We iterate that, while we certainly did not expect small-world phenomena to emerge in all networks, the fact that it did not emerge in even a single network, and also that the distribution of connected components (as a function of size measured in terms of number of nodes) seems to follow a clear and consistent trend throughout, suggest a similar fundamental difference compared to small-world networks. Many of the degree distributions do follow normal power-law trends, and assortativity analysis shows manifestation of slight preferential attachment, rather than any kind of rich club (or similarly assortative) effect.
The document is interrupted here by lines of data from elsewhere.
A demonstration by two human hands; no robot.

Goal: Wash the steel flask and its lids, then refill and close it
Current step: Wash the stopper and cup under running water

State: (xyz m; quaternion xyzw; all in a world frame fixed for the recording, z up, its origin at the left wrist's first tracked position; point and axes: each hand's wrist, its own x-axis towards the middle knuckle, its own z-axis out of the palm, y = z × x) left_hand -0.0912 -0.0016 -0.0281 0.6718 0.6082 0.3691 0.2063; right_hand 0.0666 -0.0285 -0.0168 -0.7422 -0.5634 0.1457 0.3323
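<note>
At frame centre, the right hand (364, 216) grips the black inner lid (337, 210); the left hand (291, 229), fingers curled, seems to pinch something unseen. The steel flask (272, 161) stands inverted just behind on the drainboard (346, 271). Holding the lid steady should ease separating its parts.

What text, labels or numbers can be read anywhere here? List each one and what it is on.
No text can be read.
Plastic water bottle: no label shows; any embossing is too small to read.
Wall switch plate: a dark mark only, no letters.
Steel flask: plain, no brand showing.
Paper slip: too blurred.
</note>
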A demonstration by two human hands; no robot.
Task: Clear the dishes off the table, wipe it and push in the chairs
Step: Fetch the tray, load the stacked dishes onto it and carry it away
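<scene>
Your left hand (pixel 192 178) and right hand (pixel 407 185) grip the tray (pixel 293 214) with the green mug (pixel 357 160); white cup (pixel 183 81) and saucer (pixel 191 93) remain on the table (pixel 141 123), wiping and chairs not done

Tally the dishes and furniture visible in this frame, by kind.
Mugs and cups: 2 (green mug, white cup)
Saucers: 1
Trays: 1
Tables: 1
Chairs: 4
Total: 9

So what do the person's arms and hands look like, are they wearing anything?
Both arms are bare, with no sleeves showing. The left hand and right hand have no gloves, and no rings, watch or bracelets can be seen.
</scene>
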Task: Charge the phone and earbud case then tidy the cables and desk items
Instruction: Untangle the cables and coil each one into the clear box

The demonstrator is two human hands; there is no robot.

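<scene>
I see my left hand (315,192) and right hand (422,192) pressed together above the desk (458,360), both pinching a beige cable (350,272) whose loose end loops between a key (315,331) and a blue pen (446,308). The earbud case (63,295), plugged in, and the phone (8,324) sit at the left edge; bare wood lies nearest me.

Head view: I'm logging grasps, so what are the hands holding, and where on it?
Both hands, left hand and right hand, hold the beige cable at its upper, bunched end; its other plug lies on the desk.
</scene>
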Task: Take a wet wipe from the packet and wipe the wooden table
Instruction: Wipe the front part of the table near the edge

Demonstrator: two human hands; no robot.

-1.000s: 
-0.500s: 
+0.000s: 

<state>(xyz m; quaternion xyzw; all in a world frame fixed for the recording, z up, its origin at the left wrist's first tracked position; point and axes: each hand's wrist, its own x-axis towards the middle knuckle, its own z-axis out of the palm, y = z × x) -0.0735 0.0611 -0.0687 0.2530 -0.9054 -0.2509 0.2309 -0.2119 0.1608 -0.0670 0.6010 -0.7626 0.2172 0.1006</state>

Ordinary preferential attachment may explain some of what we find: intermediaries that are particularly favored in certain tax havens or regions would likely draw more clients due to reputational benefits.

For some of the nodes in Fig. 9, in particular, that deviate significantly from the power-law (which are mid-degree nodes in the \(G_{o}^{*}\) higher-order network, and higher-degree nodes in the \(G_{o}^{i}\) higher-order network), combine quantitative or computational analyses with more qualitative analysis may be instructive for obtaining deeper insights into the operations of these networks. A sociological study of this nature is beyond the scope of this article, but is underway in our group as future work. We also hope to conduct similar analyses on the Paradise Papers and other similar datasets to assess if similar artifacts are noted in the degree distribution.

A longer-term goal is to reconcile entities in all of these different datasets, possibly after supplementing the datasets with external records and datasets, with the goal of either reinforcing or disputing the findings in this article through an analysis of the reconciled (and more complete) graph. We also plan to study the influence of intermediaries and other nodes using established centrality metrics from the literature.